Eu sou o samba a voz do morro sou eu mesmo sim senhor... sou eu que levo a
alegria para milhões de corações brasileiros.
ZÉ KÉTI, “A voz do morro”



A música popular brasileira tornou-se, como disse o crítico cultural Antônio Cândido, o “pão nosso cotidiano da cultura nacional”.1 E o samba foi o recheio, por vezes inspiração, de quase todos os movimentos musicais desta terra carnavalesca. Isso aconteceu até mesmo naqueles momentos em que “modernos” músicos tachavam-no de arcaico, ultrapassado.
Apesar de ser um gênero resultante das estruturas musicais europeias e africanas, foi com os símbolos da cultura negra que o samba se alastrou pelo território nacional. No passado, os viajantes denominavam batuque qualquer manifestação que reunisse dança, canto e uso de instrumentos dos negros. Esse era então um termo genérico para designar festejos. O sentido amplo permaneceu na literatura colonial até o início do século XX, quando a palavra
samba passou a ocupar seu espaço.
A primeira menção ao termo samba conhecida foi feita em 3 de fevereiro de 1838 no jornal satírico pernambucano O Carapuceiro. Mas samba significava tudo menos o ritmo que conhecemos hoje. No Rio de Janeiro, por exemplo, a palavra só passou a ser conhecida ao final do século XIX, quando era ligada aos festejos rurais, ao universo do negro e ao “norte” do país (ou seja, a Bahia).
Nos primórdios do século XX, a literatura carioca já registrava com freqüência o termo samba. Cada vez mais distante de sua inspiração folclórica, as situações em que aparecia diziam respeito ao ambiente urbano e já mestiçado da cidade. O samba era comparado com o maxixe e o tango, palavras que musicalmente representavam, muitas vezes, a mesma coisa.
Aos poucos estava sendo pavimentado o terreno, ou melhor, o terreiro em que o samba iria se consolidar. Urbano, mestiço, carioca e já dispondo dos instrumentos percussivos das escolas, ele foi gradualmente eleito pela população o principal ritmo musical do Rio de Janeiro. Era o coroamento de séculos de interação etno-cultural, muitas vezes conflituosa, mas sempre com poros comunicativos bem abertos.
O Estado implantado no Brasil após a Revolução de 1930 soube aproveitar a “pegada” popular do samba e, com incentivos ao carnaval das escolas e a utilização da recém-inaugurada radiodifusão, ajudou a expandir o gênero nacionalmente. Na década de 1940, samba passa a ser sinônimo de brasileiro e ganha fama internacional, de forma que hoje o mundo inteiro vê o Brasil como berço do carnaval e do samba (sem falar no futebol, claro!).
Ainda que guardasse o sentido de festa na palavra – “Eu vou ao samba/porque longe dele não posso viver...”, diz Paulinho da Viola –, o termo samba criou tão sólidas raízes que seria impossível enumerar os significados de todas as suas ramificações etimológicas: samba-choro, samba-canção, samba de terreiro, samba de exaltação, samba-enredo, samba de breque, sambalanço, samba de gafieira, bossa nova, samba-jazz, samba de partido-alto, samba de morro, samba de quadra e samba-rocksão algumas delas.
Não sendo o leitor “ruim da cabeça ou doente do pé”, já percebeu que a riqueza desse “batuque” contemporâneo só vai acabar na hora em que o dia clarear. Por isso, vamos em frente que a noite está só começando.



• CAPÍTULO1 •
BATUQUE NA COZINHA

Não tem nada disso. Depois é que o samba foi para o morro. Aliás, foi para todo

lugar. Onde houvesse festa nós íamos.1
Resposta de DONGA à pergunta sobre se o samba veio do morro, em entrevista
realizada no Museu da Imagem e do Som, em 1969.

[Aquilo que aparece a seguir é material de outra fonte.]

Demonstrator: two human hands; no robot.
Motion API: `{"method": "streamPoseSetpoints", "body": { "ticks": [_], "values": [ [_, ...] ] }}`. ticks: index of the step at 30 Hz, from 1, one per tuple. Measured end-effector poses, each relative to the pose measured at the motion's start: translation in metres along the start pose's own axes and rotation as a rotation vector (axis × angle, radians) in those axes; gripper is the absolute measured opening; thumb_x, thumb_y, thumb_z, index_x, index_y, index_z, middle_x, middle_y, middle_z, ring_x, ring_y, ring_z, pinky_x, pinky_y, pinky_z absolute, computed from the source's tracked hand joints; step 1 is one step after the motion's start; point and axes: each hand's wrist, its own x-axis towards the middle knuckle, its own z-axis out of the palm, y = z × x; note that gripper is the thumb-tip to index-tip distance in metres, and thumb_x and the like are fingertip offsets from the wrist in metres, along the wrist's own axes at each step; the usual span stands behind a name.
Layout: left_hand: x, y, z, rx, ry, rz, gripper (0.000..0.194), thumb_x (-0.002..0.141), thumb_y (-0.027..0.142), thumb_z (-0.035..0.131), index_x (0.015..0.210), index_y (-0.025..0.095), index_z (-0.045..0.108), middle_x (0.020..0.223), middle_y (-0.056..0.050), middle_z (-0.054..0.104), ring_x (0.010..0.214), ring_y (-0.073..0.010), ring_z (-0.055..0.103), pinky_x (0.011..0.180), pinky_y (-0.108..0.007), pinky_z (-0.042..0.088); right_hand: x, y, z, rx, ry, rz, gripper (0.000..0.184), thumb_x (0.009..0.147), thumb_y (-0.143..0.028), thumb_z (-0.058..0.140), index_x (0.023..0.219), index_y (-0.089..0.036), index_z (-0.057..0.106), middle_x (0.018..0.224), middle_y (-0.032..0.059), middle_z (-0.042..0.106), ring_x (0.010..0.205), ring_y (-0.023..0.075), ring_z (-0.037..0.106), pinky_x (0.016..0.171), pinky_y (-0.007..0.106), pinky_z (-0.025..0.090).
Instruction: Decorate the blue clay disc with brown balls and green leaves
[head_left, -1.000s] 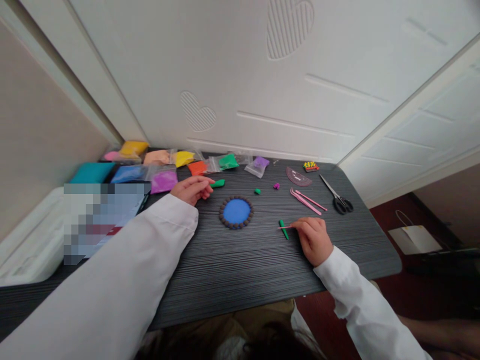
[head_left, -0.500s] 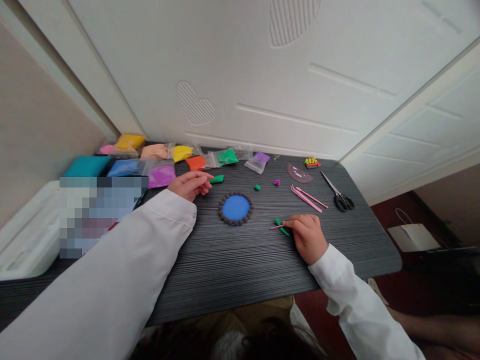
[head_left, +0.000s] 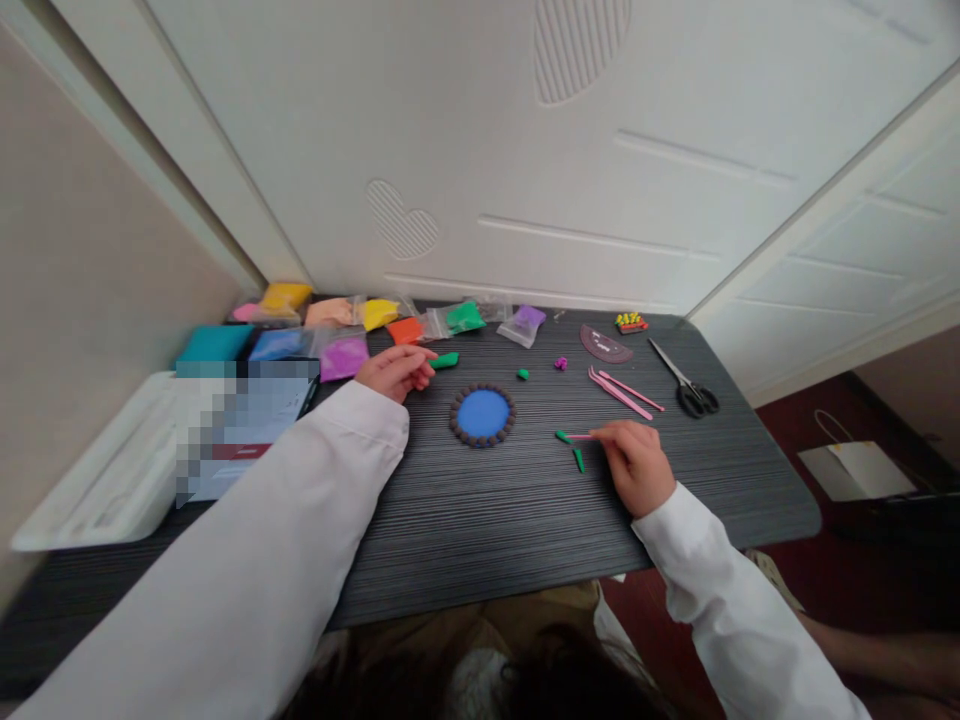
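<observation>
My left hand (head_left: 396, 372) is closed, its fingertips pinching one end of a green clay piece (head_left: 445, 360). In my right hand (head_left: 637, 465) is a thin pink clay tool (head_left: 581, 436), gripped between thumb and fingers. Its tip touches or nearly touches a small green clay piece (head_left: 562, 436). Just below lies a second, narrow green clay piece (head_left: 578, 460), apart from the first. Between my hands sits a flat blue clay disc (head_left: 484, 414) ringed with dark brown clay balls (head_left: 455, 430). A little green lump (head_left: 523, 374) and a purple clay bit (head_left: 561, 364) rest behind it.
Bags of coloured clay, including a green one (head_left: 466, 317) and a purple one (head_left: 343, 355), line the wall. Pink tweezers (head_left: 619, 393), a protractor (head_left: 606, 343) and scissors (head_left: 686, 385) lie at right. A white tray (head_left: 97, 490) and blurred screen (head_left: 240, 430) stand left.
The view has shifted slightly. Two green pieces near the pink tool, close together before, now lie apart, and the tool's tip has moved to the upper one. My left hand still holds its piece.
</observation>
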Motion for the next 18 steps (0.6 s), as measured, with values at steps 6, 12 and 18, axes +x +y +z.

Tendo herdado o status de capital desde o período colonial, ou, mais precisamente, desde 1763, o Rio de Janeiro presenciou um crescimento vertiginoso de seus índices demográficos no último quartel do século XIX. No início da década de 1890, havia mais de meio milhão de habitantes, dos quais apenas a metade era natural da cidade; os demais vinham de outras províncias, como Bahia, Minas Gerais, Pernambuco e São Paulo. O Rio consolidava-se como o epicentro político, social e cultural do país, atraindo milhares de pessoas.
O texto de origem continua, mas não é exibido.